▶ _WHAT IS BEING ASKED_: Write each line again exactly as it is, from the opening line of the records below through the one containing "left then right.", and add nothing.

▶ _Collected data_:

=== Begin Enclosure ===

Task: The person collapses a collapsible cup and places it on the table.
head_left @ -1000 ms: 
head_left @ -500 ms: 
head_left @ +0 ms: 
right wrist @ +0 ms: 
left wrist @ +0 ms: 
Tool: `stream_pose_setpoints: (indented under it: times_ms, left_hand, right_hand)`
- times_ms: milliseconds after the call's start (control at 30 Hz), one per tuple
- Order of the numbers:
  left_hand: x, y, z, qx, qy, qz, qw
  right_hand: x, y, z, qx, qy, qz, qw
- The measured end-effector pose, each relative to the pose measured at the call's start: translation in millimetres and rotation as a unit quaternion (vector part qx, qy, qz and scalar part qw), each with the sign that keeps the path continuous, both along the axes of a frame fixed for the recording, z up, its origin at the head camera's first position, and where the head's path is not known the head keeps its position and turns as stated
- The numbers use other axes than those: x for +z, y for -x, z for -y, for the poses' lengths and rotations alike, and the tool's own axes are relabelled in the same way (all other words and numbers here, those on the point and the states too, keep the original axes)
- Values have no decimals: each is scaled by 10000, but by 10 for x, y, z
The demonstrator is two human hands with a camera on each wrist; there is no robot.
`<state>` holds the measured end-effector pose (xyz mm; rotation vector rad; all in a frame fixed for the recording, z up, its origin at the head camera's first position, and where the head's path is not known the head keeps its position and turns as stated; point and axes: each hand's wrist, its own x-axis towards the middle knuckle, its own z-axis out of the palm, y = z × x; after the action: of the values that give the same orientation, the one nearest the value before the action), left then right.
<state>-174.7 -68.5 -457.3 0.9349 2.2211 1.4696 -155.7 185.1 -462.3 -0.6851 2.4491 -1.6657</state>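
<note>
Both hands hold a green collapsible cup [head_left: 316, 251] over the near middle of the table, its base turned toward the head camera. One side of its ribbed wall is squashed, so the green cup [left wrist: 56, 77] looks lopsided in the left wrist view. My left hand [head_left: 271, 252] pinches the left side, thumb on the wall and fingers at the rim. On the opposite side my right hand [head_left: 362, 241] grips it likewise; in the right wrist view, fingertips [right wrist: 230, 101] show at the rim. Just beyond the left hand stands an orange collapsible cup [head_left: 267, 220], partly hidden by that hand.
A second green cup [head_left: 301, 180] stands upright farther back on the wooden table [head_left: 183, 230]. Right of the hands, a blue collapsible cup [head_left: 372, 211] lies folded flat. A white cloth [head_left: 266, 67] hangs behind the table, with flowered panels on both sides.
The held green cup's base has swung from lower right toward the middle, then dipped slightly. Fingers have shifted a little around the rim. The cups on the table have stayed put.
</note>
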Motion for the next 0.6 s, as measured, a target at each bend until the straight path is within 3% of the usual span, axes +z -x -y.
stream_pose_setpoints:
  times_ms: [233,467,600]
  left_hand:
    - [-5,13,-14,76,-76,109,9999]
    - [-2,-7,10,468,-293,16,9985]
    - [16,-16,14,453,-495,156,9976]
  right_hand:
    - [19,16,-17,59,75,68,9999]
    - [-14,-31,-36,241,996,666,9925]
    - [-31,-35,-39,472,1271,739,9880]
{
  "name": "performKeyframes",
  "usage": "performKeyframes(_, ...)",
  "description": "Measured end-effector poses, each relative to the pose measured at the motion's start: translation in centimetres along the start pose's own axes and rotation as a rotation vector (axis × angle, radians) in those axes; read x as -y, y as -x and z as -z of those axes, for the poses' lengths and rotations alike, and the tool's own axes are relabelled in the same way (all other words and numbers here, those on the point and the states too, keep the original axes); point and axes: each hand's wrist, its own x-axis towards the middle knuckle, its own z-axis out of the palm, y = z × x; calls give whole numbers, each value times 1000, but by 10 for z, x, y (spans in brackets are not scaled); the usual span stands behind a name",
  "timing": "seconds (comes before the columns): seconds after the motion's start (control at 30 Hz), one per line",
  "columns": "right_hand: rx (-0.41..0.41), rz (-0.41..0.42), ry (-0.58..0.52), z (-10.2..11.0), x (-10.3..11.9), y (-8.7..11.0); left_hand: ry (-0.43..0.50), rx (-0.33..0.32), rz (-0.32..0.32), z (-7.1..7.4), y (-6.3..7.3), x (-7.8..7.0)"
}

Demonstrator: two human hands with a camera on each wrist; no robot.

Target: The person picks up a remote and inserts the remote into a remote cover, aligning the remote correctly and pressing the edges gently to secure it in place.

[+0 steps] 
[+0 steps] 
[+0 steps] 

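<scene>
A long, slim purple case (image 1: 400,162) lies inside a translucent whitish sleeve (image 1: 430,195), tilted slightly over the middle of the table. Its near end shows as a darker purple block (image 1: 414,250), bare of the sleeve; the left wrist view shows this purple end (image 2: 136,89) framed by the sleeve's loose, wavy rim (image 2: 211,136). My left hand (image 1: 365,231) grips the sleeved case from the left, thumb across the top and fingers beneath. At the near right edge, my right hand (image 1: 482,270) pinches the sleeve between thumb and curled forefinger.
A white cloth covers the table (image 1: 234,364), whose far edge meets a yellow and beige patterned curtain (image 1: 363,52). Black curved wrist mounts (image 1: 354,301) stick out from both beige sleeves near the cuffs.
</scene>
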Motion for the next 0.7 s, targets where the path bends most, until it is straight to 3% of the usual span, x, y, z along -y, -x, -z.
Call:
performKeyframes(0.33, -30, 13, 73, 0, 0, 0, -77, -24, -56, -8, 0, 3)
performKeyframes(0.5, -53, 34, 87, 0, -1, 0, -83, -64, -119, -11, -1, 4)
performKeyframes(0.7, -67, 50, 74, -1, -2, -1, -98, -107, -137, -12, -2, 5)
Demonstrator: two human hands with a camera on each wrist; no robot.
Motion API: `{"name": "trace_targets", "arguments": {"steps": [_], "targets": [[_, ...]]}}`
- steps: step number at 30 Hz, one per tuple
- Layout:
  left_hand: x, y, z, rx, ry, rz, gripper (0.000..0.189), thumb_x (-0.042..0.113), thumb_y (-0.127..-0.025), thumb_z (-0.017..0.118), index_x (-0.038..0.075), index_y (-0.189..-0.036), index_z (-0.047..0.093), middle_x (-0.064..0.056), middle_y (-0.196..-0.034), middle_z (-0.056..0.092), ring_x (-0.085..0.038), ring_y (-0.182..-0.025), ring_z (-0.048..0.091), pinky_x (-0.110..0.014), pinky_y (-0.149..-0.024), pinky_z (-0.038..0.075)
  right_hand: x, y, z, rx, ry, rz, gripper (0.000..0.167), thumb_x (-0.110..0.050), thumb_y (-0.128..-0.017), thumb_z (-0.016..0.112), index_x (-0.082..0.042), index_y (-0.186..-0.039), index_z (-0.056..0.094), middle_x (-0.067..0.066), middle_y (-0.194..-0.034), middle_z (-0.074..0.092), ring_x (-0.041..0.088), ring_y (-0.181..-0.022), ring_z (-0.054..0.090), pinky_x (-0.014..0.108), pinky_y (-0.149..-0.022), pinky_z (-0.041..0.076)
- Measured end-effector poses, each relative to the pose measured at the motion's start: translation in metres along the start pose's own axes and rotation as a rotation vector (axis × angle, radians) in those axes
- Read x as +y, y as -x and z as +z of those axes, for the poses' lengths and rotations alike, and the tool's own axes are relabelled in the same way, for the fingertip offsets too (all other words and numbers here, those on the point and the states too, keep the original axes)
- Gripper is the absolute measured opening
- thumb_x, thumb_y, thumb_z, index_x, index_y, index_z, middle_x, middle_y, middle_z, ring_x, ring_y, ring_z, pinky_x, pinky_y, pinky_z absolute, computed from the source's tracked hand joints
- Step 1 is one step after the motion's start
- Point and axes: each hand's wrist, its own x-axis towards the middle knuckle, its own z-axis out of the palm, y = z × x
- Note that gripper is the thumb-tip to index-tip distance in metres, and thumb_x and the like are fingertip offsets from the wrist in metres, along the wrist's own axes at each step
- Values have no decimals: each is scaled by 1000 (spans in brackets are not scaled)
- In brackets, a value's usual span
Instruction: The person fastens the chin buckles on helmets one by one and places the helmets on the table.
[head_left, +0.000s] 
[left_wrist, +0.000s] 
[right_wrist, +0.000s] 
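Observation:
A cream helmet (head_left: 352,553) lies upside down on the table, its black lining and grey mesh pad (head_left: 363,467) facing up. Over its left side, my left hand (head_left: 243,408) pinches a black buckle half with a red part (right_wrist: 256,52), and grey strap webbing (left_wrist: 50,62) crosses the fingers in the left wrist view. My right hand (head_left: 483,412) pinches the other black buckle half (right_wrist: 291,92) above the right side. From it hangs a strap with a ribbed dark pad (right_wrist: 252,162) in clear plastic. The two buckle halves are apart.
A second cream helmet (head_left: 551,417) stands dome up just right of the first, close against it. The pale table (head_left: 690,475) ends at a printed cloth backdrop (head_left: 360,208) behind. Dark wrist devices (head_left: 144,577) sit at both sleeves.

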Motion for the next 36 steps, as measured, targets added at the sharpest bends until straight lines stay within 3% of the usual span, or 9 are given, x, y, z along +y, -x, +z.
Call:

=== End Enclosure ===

▶ _ANSWER SPACE_:
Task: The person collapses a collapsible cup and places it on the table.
head_left @ -1000 ms: 
head_left @ -500 ms: 
head_left @ +0 ms: 
right wrist @ +0 ms: 
left wrist @ +0 ms: 
Tool: `stream_pose_setpoints: (indented under it: times_ms, left_hand, right_hand)`
- times_ms: milliseconds after the call's start (control at 30 Hz), one per tuple
- Order of the numbers:
  left_hand: x, y, z, qx, qy, qz, qw
  right_hand: x, y, z, qx, qy, qz, qw
- The measured end-effector pose, each relative to the pose measured at the call's start: translation in millimetres and rotation as a unit quaternion (vector part qx, qy, qz and scalar part qw), each with the sign that keeps the path continuous, both along the axes of a frame fixed for the recording, z up, its origin at the head camera's first position, and where the head's path is not known the head keeps its position and turns as stated
- The numbers use other axes than those: x for +z, y for -x, z for -y, for the poses' lengths and rotations alike, and the tool's own axes are relabelled in the same way (all other words and numbers here, those on the point and the states too, keep the original axes)
- Values have no decimals: each is scaled by 10000, but by 10 for x, y, z
The demonstrator is two human hands with a camera on each wrist; there is no robot.
`<state>` holds the measured end-effector pose (xyz mm; rotation vector rad; all in a frame fixed for the recording, z up, its origin at the head camera's first position, and where the head's path is not known the head keeps its position and turns as stated; point and axes: each hand's wrist, its own x-axis towards the middle knuckle, its own z-axis out of the palm, y = z × x; after the action: of the values that give the same orientation, the one nearest the value before the action), left then right.

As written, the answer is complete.